Work task:
In the data below, find each line that contains the word "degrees" and copy it.

──────── Dataset content ────────

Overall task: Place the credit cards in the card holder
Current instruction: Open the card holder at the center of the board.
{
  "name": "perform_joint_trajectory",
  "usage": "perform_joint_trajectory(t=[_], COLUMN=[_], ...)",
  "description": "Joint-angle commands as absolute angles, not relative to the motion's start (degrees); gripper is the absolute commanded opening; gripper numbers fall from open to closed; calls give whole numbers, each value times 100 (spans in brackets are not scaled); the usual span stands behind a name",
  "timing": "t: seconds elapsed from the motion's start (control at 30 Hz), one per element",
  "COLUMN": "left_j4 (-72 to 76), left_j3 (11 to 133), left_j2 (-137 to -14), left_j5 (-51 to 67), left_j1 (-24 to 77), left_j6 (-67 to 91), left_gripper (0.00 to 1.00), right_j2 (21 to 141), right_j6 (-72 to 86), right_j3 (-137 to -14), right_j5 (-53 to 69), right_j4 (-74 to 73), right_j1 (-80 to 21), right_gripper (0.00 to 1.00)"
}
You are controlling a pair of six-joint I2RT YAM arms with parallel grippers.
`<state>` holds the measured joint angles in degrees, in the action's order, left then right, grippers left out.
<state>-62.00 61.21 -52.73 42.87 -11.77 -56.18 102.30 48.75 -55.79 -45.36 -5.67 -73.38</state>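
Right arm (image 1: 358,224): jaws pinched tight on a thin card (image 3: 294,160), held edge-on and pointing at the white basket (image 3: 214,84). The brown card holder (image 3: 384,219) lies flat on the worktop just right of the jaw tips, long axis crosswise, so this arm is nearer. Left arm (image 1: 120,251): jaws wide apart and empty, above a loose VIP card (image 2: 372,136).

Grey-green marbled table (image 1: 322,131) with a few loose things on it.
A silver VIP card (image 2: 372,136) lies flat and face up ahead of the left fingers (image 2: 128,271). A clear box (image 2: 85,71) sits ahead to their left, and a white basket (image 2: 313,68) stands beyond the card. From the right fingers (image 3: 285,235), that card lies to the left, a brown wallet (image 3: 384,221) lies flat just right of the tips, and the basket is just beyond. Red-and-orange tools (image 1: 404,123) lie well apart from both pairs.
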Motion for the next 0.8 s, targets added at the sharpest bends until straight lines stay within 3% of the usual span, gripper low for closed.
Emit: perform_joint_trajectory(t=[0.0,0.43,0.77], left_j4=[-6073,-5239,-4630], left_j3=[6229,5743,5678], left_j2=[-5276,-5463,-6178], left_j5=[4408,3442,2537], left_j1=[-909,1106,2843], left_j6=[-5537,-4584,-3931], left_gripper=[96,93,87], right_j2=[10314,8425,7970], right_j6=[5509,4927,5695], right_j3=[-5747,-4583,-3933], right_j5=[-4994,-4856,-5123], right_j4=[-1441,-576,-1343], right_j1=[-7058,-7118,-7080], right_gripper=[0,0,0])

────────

Written solution:
  "description": "Joint-angle commands as absolute angles, not relative to the motion's start (degrees); gripper is the absolute commanded opening; gripper numbers fall from open to closed; calls give whole numbers, each value times 100 (spans in brackets are not scaled); the usual span stands behind a name",
`<state>` holds the measured joint angles in degrees, in the action's order, left then right, grippers left out.

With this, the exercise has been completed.